→ WHAT THE TASK REQUIRES
Search the listing below for the line containing "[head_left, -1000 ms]". From there through the line containing "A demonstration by", transcribe every line exactly, both ends included.

#####

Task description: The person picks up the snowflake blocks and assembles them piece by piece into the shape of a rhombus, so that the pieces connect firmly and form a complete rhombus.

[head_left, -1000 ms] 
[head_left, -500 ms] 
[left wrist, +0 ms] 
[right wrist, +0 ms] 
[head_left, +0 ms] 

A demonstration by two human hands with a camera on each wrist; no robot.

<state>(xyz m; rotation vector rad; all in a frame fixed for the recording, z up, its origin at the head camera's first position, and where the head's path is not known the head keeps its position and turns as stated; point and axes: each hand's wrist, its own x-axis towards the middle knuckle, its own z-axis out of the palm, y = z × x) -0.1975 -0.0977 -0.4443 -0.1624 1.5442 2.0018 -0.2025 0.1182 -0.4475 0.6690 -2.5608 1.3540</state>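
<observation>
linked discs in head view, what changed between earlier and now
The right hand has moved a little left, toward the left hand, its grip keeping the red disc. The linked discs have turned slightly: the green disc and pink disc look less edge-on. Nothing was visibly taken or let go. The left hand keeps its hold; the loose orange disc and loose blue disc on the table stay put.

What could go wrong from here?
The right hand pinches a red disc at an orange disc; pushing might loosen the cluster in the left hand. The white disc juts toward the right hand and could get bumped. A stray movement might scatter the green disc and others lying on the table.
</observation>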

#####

→ FINAL ANSWER
[head_left, -1000 ms] 
[head_left, -500 ms] 
[left wrist, +0 ms] 
[right wrist, +0 ms] 
[head_left, +0 ms] 

A demonstration by two human hands with a camera on each wrist; no robot.

This exercise calls for no further output.